偽りの結婚(番外編)



「嬉しかった。」

え………?



「君がやきもちを焼いてくれた事が。」

嬉しかった?

うっとおしいじゃなくて?



「今まで、独占したい気持ちは、僕だけが持っているものだと思っていた。」

ラルフの背から離した手を、やんわりと取られる。

そして、私の手にそっと口づけるラルフ。



「けれど、今日……君が初めて、態度で、言葉で示してくれたことが嬉しかったんだ。」

愛おしそうにそう言うラルフに、ただ黙って聞き入る。



「だから、今日は君の全てを見ていたい。次はいつやきもちを焼いてくれるか分からないからね。
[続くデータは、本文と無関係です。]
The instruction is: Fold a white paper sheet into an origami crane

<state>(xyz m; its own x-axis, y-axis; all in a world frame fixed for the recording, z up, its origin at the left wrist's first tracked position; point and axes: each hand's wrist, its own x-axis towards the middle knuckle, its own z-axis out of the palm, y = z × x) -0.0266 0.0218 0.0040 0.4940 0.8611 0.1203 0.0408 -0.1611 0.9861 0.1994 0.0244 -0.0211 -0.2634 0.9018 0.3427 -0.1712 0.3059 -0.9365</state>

」



ズルイ………

そんなことを言われたら、拒否出来ないじゃない…

……と言っても、最初から拒否などしていなかったのだけど。

それは、ラルフの背に回した手が示していた。



口では嫌と言いながらも、体は正直だ。




「雷が怖いから……明り…つけたままでいいです…。」

顔を赤くして、フイッ…と視線を外しながら答えれば、ククッ…と笑いを堪えた声が落とされ…




「了解しました、お姫様。」


額に口づけを落とされ、行為を再開するラルフ。





その日の夜――――

外は雷雨だったのに、それを気にする間もなく夜は更けて行った。